First-principles study of structural, AIMD, population analysis, electronic, optical, and photocatalytic properties of X2LaTlO6 (X = Hf, Ti) double perovskites
摘要
Double perovskite oxides are promising materials for photocatalytic and advanced optoelectronic applications. A density functional theory (DFT)–based approach is employed to investigate the structural, electronic, photocatalytic, optical, and elastic properties of double perovskites (DPs) X2LaTlO6 (X = Hf, Ti). The results reveal that both Hf2LaTlO6 and Ti2LaTlO6 retain their cubic crystal structures.
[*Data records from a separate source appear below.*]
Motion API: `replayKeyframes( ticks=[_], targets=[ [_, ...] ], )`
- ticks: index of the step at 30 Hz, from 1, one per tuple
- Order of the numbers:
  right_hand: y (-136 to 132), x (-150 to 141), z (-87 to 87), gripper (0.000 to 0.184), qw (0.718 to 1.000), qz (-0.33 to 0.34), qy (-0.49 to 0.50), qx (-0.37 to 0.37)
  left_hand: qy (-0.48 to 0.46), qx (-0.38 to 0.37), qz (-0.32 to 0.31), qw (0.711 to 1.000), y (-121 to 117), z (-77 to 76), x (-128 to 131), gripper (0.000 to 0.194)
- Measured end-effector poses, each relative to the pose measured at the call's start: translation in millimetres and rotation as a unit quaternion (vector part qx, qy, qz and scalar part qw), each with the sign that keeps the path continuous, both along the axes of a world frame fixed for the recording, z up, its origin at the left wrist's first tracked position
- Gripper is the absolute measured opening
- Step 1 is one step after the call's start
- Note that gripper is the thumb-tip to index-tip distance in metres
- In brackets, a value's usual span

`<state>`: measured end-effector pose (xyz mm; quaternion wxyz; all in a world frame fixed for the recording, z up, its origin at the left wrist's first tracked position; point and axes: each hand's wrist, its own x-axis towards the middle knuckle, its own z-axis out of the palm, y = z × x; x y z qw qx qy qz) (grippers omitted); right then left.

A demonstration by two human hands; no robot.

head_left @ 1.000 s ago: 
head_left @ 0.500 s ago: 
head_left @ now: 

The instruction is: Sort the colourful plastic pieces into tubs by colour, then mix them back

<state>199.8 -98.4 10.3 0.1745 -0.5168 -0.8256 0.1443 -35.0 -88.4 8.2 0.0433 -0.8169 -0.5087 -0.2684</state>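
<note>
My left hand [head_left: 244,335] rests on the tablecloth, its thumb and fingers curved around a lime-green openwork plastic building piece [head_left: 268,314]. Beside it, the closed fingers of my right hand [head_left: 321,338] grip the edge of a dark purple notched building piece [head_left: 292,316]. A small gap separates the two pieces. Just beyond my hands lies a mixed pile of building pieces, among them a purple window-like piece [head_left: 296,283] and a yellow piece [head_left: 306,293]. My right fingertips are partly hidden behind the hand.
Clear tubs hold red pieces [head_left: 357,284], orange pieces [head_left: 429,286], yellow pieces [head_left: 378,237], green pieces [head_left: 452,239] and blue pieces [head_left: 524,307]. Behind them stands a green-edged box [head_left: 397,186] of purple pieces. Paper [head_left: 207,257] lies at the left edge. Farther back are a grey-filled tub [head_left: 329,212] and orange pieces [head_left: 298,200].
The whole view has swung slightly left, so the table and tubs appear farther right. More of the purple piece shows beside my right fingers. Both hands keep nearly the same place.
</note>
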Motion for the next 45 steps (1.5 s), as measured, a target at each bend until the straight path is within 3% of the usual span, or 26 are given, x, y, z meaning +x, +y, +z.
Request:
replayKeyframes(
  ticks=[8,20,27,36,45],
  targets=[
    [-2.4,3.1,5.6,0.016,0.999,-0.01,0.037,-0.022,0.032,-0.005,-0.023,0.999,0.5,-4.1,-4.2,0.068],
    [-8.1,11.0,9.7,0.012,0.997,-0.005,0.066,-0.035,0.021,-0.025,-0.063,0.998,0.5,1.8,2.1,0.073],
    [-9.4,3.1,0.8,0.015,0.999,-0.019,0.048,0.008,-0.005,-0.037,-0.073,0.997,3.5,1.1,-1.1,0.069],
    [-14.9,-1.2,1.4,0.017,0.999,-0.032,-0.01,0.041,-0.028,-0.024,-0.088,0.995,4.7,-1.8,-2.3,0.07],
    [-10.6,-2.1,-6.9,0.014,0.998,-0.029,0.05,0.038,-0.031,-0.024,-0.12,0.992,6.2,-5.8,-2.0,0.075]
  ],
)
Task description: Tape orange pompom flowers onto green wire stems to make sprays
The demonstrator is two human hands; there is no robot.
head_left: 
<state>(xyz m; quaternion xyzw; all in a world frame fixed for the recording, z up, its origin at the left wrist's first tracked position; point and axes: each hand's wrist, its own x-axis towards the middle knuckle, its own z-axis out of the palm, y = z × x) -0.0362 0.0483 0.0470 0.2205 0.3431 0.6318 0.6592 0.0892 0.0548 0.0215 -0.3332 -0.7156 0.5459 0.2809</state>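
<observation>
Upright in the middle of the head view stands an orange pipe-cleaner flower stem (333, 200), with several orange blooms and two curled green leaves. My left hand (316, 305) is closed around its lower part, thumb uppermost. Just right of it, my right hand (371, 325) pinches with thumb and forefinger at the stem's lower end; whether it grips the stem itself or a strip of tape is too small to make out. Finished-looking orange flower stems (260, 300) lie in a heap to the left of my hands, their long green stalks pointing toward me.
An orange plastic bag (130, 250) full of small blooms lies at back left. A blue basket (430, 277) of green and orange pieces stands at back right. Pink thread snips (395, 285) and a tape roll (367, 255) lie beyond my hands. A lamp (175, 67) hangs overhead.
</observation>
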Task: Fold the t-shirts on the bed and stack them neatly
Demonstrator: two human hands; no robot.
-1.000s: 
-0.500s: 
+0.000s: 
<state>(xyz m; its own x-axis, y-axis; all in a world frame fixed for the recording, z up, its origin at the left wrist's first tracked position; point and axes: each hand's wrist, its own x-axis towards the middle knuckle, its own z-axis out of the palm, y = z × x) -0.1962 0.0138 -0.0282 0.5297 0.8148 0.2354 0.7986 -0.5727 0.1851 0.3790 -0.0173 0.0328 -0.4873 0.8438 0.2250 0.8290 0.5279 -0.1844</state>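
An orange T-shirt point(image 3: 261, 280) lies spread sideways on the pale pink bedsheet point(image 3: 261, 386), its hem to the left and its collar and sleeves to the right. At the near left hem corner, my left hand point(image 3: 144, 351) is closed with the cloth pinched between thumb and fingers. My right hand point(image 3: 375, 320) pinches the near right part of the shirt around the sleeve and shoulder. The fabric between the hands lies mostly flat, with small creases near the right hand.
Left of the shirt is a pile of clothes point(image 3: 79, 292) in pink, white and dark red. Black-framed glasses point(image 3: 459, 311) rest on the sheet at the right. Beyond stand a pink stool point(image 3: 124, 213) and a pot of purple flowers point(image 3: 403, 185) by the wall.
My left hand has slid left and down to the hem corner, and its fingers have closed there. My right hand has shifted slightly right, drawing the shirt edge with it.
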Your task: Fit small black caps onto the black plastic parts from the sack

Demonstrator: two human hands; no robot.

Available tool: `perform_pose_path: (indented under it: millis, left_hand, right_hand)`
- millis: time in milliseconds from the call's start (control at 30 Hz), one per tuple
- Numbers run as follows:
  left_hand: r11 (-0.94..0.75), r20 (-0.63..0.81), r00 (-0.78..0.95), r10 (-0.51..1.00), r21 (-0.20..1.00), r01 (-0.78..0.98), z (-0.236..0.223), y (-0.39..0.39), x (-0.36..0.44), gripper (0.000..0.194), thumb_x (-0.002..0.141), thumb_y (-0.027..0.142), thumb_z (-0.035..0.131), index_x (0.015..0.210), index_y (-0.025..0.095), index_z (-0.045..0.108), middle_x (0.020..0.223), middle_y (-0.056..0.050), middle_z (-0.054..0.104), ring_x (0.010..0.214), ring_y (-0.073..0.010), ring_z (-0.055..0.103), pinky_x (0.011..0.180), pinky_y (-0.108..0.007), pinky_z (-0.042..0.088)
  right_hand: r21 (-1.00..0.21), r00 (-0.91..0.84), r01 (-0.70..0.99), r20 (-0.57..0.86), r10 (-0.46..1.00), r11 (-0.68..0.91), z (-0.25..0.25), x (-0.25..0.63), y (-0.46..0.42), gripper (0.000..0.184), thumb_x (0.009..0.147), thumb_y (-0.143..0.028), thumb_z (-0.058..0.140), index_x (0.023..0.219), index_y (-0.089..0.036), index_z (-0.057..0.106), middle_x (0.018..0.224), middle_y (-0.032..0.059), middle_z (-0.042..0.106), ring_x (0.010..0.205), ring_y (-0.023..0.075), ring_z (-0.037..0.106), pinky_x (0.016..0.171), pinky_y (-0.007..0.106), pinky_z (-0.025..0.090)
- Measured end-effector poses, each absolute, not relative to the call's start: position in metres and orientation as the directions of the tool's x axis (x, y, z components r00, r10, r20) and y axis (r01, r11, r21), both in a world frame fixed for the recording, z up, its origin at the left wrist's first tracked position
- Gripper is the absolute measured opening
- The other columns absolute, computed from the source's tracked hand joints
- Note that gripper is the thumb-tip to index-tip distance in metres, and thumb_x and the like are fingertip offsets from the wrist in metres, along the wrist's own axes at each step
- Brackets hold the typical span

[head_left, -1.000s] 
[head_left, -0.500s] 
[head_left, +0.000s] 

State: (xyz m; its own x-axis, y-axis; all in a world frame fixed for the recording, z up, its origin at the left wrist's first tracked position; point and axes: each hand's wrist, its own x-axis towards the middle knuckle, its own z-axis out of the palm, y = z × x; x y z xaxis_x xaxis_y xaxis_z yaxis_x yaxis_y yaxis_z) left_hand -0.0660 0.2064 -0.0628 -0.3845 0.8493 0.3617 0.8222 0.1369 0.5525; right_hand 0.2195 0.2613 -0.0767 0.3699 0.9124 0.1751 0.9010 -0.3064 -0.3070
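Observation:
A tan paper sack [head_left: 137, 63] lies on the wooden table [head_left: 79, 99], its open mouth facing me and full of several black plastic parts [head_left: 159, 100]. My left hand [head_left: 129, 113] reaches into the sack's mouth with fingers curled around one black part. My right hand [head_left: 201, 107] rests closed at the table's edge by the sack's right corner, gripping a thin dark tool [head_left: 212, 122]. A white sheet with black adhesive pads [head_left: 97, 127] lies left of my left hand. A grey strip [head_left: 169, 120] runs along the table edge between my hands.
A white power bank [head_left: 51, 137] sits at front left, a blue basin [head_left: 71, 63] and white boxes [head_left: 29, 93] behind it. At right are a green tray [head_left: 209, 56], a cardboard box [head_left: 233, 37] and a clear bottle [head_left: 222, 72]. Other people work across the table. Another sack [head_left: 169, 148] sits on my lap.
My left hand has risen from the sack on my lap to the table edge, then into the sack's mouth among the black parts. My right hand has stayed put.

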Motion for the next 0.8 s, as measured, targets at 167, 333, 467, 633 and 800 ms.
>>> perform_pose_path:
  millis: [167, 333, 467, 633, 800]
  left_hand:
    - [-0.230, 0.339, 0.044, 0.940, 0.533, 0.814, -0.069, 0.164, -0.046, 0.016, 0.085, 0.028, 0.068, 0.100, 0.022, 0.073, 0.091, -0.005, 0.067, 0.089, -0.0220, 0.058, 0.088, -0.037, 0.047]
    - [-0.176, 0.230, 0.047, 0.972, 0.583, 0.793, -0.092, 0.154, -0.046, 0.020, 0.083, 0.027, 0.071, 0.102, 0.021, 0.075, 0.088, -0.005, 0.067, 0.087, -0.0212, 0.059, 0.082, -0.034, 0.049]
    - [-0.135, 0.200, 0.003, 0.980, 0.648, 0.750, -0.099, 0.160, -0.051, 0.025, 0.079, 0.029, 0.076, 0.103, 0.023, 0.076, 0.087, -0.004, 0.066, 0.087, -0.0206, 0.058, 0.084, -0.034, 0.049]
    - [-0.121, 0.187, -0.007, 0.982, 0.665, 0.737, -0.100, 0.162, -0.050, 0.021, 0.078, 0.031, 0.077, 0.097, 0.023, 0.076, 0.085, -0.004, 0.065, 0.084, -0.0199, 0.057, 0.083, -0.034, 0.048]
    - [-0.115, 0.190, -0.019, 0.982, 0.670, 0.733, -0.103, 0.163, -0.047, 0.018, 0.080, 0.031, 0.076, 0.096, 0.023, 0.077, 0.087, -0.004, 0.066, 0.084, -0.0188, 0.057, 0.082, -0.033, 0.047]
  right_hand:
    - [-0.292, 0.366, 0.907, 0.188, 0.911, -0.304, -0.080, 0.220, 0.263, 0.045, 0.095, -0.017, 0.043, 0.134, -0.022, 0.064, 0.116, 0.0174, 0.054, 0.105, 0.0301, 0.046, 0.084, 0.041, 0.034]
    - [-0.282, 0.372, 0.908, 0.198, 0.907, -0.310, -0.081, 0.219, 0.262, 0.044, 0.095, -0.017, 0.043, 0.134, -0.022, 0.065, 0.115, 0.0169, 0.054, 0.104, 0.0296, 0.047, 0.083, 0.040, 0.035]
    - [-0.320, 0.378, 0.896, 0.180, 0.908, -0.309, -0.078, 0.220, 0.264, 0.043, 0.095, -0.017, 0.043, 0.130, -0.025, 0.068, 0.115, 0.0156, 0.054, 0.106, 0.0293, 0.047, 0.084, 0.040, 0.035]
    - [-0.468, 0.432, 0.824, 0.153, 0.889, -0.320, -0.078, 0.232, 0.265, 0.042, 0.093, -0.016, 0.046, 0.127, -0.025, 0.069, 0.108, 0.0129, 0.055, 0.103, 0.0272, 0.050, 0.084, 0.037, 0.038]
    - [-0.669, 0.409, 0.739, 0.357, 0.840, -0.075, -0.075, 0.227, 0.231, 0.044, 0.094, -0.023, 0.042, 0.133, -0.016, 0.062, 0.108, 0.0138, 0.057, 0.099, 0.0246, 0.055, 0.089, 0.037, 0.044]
An analysis of the mechanical properties indicates that both compounds are ductile, mechanically stable, and exhibit anisotropic behavior. The band structure (BS) and density of states (DOS) analyses confirm the semiconducting nature of Hf2LaTlO6 and Ti2LaTlO6. The calculated band gap (Eg) values are 2.59 eV for Hf2LaTlO6 and 1.07 eV for Ti2LaTlO6. Charge density analysis suggests that the metal–oxygen bonds are predominantly ionic in nature. The optical properties of both compounds were also examined; the static refractive index n(ω) values are found to be 2.22 and 2.23 for Hf2LaTlO6 and Ti2LaTlO6, respectively. The maximum optical conductivity σ(ω) occurs at 12.01 eV for Hf2LaTlO6 and 8.94 eV for Ti2LaTlO6, indicating their suitability for ultraviolet (UV) applications. Furthermore, photocatalytic analysis demonstrates a high potential for water reduction reactions. Overall, the present study suggests that these compounds are promising candidates for optoelectronic and UV-based applications.